O importante é dizer que é possível tratar, de maneira factível, os problemas visuais dos jogadores sem que isso atrapalhe a carreira. Pelo contrário. Esse tratamento vai possibilitar, inclusive, melhora do desempenho dos atletas. O desenvolvimento da visão periférica (ou lateral) permite enxergar o que nos cerca e é essencial para uma boa defesa durante os jogos. Outra dica importante para os jogadores é saber qual é o seu olho dominante, isso por que esse olho transmite informações ao cérebro mais rapidamente e o posicionamento do jogador que mantenha desobstruído o olho dominante lhe possibilitará a chance de boas finalizações.

Os times ficam atentos com a capacidade cardio-respiratória e ortopédica do atleta, mas desconhecem a cultura da boa acuidade visual.
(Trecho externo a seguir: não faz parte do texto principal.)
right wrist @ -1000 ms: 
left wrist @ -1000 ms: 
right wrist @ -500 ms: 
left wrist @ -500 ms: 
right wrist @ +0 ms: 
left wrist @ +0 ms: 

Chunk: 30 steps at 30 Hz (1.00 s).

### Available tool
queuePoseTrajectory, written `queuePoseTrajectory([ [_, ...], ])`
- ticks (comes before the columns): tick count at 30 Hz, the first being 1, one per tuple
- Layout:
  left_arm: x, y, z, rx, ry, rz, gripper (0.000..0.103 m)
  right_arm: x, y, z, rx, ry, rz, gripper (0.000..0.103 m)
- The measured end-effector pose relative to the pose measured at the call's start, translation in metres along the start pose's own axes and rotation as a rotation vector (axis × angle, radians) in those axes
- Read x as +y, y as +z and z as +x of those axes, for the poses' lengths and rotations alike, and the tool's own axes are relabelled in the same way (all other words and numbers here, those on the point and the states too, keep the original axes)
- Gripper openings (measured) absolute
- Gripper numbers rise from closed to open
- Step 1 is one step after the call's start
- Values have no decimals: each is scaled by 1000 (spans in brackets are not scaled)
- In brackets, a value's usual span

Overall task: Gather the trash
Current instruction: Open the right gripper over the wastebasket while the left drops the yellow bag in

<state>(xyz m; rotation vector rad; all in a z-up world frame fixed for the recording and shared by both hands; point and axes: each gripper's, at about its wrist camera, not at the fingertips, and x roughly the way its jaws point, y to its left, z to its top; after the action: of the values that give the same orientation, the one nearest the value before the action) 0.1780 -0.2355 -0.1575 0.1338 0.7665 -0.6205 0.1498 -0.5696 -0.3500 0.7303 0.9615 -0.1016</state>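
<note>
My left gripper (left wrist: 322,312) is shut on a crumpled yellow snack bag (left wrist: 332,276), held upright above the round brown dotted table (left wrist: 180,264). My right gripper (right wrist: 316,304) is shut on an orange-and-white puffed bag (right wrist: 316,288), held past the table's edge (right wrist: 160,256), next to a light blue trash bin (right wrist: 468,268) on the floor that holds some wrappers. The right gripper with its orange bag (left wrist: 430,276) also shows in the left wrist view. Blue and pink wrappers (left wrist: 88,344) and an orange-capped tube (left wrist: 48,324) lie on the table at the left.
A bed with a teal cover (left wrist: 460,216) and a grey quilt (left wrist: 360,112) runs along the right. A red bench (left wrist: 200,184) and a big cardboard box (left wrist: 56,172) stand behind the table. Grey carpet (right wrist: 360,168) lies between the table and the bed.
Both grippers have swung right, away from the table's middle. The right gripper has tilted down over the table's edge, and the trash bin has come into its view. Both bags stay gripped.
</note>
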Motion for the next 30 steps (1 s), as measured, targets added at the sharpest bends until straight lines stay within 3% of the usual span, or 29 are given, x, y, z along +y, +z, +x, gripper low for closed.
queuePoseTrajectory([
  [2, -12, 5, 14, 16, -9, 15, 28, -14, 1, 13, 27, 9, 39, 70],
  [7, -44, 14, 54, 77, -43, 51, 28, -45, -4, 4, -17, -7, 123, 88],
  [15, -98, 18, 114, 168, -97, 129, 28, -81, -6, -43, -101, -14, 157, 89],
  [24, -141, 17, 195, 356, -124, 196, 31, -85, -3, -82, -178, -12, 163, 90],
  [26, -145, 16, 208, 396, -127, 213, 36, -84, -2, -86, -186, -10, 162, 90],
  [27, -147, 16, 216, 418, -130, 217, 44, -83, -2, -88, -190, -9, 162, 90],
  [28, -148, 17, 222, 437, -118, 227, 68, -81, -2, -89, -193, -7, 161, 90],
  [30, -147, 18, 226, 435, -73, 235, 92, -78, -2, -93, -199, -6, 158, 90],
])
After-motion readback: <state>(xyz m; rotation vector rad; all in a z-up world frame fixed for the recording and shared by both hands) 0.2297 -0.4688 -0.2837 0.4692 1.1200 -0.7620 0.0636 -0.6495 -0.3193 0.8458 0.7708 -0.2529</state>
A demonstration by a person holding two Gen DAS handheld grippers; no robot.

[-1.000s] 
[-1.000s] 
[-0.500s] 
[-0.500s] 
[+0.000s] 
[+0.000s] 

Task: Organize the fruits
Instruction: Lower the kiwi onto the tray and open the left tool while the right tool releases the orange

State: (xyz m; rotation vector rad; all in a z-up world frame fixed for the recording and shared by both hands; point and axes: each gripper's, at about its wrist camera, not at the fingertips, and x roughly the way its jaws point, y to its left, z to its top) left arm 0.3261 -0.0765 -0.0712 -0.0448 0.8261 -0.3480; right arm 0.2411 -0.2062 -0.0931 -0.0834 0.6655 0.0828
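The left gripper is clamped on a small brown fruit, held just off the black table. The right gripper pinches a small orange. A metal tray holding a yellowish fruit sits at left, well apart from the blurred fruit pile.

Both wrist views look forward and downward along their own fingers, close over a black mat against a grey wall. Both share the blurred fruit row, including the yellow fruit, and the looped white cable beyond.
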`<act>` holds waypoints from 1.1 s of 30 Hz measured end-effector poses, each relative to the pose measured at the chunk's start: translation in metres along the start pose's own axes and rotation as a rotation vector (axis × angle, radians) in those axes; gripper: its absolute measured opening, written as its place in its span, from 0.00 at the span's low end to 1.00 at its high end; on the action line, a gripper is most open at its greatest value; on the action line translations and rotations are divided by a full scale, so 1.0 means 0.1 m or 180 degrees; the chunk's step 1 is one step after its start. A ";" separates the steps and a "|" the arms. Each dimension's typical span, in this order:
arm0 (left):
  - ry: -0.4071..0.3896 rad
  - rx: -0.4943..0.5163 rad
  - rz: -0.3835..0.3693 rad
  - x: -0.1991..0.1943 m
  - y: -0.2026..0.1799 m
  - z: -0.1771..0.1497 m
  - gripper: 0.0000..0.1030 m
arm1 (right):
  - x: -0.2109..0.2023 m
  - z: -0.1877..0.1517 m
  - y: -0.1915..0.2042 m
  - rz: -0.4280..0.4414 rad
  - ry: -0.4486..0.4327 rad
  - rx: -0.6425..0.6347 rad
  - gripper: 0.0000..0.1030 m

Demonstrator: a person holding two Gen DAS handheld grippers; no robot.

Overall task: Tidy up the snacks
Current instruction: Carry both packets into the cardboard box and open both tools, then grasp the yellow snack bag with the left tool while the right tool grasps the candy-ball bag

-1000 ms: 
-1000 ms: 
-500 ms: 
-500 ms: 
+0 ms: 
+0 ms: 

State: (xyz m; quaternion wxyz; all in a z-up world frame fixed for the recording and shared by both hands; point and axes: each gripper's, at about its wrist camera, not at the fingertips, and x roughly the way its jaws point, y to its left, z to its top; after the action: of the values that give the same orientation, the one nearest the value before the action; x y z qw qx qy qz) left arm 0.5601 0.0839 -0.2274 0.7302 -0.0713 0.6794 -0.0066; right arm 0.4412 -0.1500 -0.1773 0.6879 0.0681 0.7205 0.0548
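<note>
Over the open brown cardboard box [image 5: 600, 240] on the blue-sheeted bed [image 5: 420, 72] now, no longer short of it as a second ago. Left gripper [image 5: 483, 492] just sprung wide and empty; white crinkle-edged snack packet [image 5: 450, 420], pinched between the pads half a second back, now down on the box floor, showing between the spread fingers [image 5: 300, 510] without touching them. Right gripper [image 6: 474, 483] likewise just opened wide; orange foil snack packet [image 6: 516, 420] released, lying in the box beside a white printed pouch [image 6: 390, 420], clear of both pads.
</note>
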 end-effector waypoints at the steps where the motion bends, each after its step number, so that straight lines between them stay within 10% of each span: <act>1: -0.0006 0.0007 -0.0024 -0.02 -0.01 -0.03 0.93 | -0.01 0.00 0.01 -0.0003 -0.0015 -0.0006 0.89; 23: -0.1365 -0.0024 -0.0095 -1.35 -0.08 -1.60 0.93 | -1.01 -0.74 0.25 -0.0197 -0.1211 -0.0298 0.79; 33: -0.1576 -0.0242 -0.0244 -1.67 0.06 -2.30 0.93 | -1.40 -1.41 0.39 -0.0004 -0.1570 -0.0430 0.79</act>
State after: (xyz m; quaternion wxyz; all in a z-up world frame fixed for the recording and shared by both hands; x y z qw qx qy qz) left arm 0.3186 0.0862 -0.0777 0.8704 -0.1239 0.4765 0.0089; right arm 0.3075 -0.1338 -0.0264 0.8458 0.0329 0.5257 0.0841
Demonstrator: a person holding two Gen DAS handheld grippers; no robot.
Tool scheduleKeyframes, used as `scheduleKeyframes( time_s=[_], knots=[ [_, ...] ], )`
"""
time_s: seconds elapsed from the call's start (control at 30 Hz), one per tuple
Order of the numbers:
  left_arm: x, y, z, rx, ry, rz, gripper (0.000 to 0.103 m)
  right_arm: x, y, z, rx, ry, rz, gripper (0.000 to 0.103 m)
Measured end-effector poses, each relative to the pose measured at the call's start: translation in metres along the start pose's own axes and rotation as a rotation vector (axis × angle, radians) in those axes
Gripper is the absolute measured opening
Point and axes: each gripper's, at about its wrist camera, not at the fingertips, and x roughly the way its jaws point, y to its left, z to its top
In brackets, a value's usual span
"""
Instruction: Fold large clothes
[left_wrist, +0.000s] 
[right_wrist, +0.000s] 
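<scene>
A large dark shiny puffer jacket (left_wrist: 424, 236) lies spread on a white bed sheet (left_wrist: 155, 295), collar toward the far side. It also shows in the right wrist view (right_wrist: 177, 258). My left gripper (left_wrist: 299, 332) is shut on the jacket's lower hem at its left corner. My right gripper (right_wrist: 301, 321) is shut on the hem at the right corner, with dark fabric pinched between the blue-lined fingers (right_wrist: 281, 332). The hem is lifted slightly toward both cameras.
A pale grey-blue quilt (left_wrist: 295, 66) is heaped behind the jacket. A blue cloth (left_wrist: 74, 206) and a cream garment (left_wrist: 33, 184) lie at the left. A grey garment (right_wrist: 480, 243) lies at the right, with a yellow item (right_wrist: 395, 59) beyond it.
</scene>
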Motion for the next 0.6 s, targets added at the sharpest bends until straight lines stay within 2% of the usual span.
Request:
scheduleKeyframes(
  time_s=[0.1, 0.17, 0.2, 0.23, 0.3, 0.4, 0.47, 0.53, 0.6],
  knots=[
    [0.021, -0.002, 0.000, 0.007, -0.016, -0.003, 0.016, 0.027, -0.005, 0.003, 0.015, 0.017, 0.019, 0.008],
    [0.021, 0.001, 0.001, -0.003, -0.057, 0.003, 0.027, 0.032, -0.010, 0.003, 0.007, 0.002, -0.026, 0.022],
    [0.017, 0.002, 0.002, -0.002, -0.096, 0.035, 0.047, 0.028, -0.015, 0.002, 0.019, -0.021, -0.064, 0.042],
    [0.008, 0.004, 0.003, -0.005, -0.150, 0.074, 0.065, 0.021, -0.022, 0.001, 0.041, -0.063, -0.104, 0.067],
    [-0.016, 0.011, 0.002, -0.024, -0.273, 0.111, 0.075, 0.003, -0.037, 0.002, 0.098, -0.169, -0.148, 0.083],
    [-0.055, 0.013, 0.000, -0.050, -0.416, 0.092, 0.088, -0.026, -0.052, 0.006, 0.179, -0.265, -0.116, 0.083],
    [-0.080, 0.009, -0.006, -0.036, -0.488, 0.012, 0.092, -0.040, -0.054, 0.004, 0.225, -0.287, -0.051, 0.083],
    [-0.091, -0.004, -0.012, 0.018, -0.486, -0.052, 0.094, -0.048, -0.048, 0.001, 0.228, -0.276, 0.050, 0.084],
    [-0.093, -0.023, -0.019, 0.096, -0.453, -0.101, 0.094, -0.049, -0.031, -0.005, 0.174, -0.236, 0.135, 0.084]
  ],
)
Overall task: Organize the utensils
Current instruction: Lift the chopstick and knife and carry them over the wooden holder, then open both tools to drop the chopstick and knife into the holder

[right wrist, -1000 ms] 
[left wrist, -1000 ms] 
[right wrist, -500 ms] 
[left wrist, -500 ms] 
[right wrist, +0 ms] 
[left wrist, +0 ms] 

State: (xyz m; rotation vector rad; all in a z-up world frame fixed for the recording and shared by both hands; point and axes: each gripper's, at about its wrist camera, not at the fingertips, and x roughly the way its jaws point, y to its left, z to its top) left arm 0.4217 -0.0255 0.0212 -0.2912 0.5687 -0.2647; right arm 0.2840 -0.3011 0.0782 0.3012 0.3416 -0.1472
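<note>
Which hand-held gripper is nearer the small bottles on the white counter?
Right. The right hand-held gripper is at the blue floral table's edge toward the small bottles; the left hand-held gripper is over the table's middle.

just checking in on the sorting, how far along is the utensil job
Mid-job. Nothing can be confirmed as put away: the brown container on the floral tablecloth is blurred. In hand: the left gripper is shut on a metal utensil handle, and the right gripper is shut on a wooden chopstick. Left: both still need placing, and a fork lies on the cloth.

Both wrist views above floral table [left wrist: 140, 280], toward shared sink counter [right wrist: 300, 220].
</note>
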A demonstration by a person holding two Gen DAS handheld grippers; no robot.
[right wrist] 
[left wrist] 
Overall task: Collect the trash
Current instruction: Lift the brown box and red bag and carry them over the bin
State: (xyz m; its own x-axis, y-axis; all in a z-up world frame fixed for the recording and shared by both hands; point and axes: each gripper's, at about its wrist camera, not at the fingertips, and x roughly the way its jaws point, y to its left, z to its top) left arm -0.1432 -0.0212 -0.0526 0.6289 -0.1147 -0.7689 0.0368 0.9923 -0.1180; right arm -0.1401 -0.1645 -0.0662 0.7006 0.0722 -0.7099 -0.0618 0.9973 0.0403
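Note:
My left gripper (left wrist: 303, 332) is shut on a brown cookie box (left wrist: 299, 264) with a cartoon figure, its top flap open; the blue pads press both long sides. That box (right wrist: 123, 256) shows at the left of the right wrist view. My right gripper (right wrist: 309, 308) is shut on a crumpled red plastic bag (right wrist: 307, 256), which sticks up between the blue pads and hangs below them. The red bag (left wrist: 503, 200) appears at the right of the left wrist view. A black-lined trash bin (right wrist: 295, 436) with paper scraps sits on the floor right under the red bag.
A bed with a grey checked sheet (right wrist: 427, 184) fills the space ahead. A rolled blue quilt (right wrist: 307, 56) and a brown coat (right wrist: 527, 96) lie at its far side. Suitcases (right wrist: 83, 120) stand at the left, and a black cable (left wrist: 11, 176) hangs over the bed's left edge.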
Em tempo: um em cada quatro jogadores entrevistados da Federação Paulista nunca haviam feito exame de visão antes.

Usar óculos de proteção para evitar trauma ocular não será uma cultura fácil de se implantar entre os atletas, mesmo enfocando que esses óculos podem proteger dos nocivos raios UV, que podem causar queimaduras na córnea, degeneração na retina, aparecimento de pterígio, além de agravar quadros de catarata. De qualquer forma, evoluir no quesito saúde visual é uma necessidade. É bom que se saiba que podemos ter jovens e promessas do futebol por aí que, por terem pequena miopia, hipermetropia ou astigmatismo, acabam sendo excluídos ou não tendo desempenho satisfatório.